Omega 3 uno dei migliori antidoti a problemi al cuore o alle vene? Forse non è proprio così. Secondo uno studio del gruppo di ricerca internazionale Cochrane Library l'assunzione di questi integratori fa “poca o nessuna differenza” nei tassi di infarti, ictus o malattie cardiache. L'analisi è stata condotta prendendo in esame 79 esperimenti su 112.059 persone e mostrerebbe che i benefici di un aumentato consumo di Omega 3 sono ridotti. “Possiamo avere fiducia nei risultati di questo studio che vanno contro la credenza popolare che i supplementi a a base di Omega 3 proteggano il cuore. Questa ampia analisi sistematica ha incluso informazioni provenienti da molte migliaia di persone e per lunghi periodi”, ha spiegato Lee Hooper, dell'Università inglese di East Anglia, che ha coordinato la ricerca. La dottoressa ha sottolineato che “nonostante tutte queste informazioni raccolte, non abbiamo rilevato effetti protettivi” degli integratori in sé.

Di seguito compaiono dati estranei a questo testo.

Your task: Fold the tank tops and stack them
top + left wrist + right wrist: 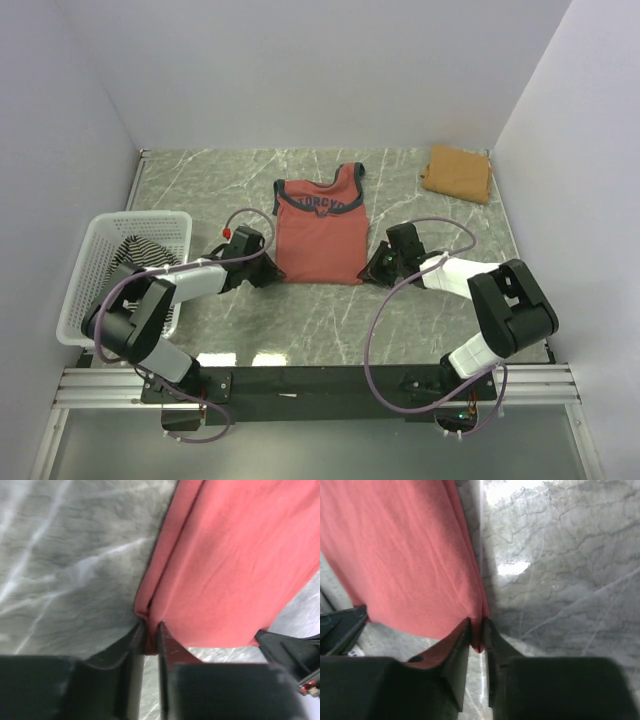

Questo però non vuol dire che il pesce che contiene queste molecole non faccia bene.

L'olio di pesce fa comunque bene

“La differenza tra assumere integratori e mangiare olio di pesce è che con quest'ultimo non assumi solo l'Omega 3, ma anche fonti proteiche che sostituiscono qualcos'altro nella tua dieta come il grasso saturo. E poi il pesce contiene selenio, ferro e vitamina D. Tutti questi sono nutrienti utili”, ha spiegato Hooper.

Gli effetti negativi degli integratori

Negli studi presi in esame i ricercatori avevano somministrato ai pazienti supplementi di Omega 3 in capsula, nelle margarine o in cibi arricchiti, o semplicemente incrementando il consumo di pesce, mentre i gruppi di controllo assumevano pillole placebo o alimenti non arricchiti. Secondo la ricerca se da una parte gli integratori hanno contribuito a ridurre alcuni grassi cattivi nel sangue, dall'altra hanno addirittura comportato una riduzione anche delle lipoproteine ad alta densità (HDL), un tipo di colesterolo che protegge le pareti delle arterie e alleggerisce i grassi nel sangue che viene ripulito nel fegato.